Stored data:
● ● ● ●

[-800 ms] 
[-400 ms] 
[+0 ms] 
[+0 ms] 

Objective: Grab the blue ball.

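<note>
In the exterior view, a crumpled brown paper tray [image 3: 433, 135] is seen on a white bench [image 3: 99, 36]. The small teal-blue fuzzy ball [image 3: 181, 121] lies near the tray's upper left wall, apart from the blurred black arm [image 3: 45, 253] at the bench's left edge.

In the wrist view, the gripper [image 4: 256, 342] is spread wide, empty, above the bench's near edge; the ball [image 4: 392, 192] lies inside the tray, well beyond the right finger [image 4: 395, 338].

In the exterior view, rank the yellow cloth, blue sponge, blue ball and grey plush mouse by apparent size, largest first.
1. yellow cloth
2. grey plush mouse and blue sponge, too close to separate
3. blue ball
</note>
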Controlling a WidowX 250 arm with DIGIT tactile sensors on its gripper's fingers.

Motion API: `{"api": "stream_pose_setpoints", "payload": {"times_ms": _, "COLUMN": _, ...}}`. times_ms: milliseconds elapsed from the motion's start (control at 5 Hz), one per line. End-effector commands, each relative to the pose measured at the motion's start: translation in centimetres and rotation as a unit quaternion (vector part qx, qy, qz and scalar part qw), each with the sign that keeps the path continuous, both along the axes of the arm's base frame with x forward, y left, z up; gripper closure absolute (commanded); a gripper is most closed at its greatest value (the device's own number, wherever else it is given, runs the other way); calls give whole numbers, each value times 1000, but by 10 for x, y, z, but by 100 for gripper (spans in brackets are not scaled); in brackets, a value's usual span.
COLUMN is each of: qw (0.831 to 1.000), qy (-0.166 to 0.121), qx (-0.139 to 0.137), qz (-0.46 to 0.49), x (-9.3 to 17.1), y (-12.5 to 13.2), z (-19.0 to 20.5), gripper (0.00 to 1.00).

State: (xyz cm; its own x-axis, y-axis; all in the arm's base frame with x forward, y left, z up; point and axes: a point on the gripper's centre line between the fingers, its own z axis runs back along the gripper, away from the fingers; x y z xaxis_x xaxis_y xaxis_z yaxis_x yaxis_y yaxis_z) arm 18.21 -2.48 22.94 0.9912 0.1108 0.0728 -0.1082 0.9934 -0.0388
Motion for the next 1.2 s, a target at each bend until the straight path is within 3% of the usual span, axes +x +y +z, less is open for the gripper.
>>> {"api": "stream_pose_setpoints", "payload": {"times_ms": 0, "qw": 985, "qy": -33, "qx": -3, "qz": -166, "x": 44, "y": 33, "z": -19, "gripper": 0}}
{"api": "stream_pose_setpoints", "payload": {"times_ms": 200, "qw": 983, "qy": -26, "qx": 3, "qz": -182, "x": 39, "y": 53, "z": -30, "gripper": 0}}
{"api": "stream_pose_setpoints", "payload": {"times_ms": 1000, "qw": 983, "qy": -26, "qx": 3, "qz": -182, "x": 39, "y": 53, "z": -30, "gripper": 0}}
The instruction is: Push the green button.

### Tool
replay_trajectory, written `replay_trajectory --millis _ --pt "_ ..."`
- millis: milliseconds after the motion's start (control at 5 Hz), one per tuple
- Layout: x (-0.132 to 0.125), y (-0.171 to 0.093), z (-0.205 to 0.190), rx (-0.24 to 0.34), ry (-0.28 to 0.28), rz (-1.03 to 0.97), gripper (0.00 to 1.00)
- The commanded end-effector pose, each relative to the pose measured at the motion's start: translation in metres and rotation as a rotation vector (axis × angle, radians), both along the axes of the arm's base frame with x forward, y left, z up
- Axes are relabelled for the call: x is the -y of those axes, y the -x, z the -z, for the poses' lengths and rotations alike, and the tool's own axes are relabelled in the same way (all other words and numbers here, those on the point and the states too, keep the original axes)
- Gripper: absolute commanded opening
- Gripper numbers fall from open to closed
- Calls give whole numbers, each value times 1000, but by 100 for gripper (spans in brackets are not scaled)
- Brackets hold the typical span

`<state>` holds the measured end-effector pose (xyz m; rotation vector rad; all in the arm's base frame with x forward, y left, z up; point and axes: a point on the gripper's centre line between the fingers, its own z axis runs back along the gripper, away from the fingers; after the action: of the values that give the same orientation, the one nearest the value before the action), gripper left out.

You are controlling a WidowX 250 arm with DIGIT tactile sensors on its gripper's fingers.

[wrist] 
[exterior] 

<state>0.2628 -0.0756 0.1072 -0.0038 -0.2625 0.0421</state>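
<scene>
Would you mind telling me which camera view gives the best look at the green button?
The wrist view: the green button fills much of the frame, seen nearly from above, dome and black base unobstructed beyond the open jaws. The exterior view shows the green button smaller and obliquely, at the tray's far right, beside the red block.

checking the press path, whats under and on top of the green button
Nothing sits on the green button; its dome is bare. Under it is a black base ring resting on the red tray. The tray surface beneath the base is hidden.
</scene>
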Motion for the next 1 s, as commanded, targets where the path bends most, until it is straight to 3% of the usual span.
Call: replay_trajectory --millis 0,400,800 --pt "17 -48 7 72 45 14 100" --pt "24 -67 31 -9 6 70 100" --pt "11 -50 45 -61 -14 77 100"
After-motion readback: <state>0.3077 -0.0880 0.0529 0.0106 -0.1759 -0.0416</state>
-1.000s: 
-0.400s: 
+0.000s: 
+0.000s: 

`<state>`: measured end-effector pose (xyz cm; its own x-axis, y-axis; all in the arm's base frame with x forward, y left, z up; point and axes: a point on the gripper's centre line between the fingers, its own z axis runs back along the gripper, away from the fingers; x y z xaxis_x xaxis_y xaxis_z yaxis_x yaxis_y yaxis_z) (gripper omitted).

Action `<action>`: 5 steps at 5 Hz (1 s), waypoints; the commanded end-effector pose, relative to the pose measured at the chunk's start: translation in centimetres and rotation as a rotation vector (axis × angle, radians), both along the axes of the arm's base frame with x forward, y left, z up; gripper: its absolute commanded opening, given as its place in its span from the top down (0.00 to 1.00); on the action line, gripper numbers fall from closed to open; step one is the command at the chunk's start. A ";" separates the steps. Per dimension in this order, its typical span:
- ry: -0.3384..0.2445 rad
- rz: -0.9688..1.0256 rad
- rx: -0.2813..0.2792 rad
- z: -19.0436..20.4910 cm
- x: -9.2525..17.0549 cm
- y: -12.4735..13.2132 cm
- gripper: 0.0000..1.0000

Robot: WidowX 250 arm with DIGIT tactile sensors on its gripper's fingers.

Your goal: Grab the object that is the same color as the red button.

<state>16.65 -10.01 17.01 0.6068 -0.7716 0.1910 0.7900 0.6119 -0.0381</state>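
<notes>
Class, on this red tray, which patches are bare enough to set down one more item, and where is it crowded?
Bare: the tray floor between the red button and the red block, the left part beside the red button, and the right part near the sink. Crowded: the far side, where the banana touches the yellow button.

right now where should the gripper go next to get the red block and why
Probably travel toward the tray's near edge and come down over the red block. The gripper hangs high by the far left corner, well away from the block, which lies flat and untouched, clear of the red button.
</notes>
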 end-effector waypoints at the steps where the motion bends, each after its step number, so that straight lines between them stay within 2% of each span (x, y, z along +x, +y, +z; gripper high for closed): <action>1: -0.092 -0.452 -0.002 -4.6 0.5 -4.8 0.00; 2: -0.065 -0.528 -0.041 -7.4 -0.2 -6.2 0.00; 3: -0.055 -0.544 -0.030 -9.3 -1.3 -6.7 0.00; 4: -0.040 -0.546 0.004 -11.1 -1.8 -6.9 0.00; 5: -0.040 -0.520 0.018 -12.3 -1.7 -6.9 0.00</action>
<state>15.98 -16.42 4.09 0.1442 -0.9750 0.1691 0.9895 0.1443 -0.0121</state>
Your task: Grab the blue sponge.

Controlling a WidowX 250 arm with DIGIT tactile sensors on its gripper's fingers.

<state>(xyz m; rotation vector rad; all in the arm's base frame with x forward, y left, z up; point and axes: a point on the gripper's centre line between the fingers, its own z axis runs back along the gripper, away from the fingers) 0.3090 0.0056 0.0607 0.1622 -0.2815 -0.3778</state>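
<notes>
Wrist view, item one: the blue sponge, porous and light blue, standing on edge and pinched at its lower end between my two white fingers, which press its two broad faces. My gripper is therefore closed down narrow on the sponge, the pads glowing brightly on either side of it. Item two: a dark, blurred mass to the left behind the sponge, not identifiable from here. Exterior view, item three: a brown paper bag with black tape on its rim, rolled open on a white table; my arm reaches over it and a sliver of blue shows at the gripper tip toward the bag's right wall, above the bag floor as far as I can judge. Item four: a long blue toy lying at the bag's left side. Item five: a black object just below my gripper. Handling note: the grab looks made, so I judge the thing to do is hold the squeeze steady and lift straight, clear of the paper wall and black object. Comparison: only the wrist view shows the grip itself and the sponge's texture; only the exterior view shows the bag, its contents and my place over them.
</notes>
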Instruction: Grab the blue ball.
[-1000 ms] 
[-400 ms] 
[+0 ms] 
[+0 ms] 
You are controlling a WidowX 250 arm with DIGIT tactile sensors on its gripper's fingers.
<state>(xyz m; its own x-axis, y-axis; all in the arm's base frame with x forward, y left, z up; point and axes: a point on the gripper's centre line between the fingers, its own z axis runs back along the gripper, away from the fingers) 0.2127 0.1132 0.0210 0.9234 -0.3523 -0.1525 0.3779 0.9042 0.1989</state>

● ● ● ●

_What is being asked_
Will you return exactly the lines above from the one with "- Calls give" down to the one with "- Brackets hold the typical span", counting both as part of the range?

_Answer to this problem_
- Calls give whole numbers, each value times 1000, but by 100 for gripper (spans in brackets are not scaled)
- Brackets hold the typical span

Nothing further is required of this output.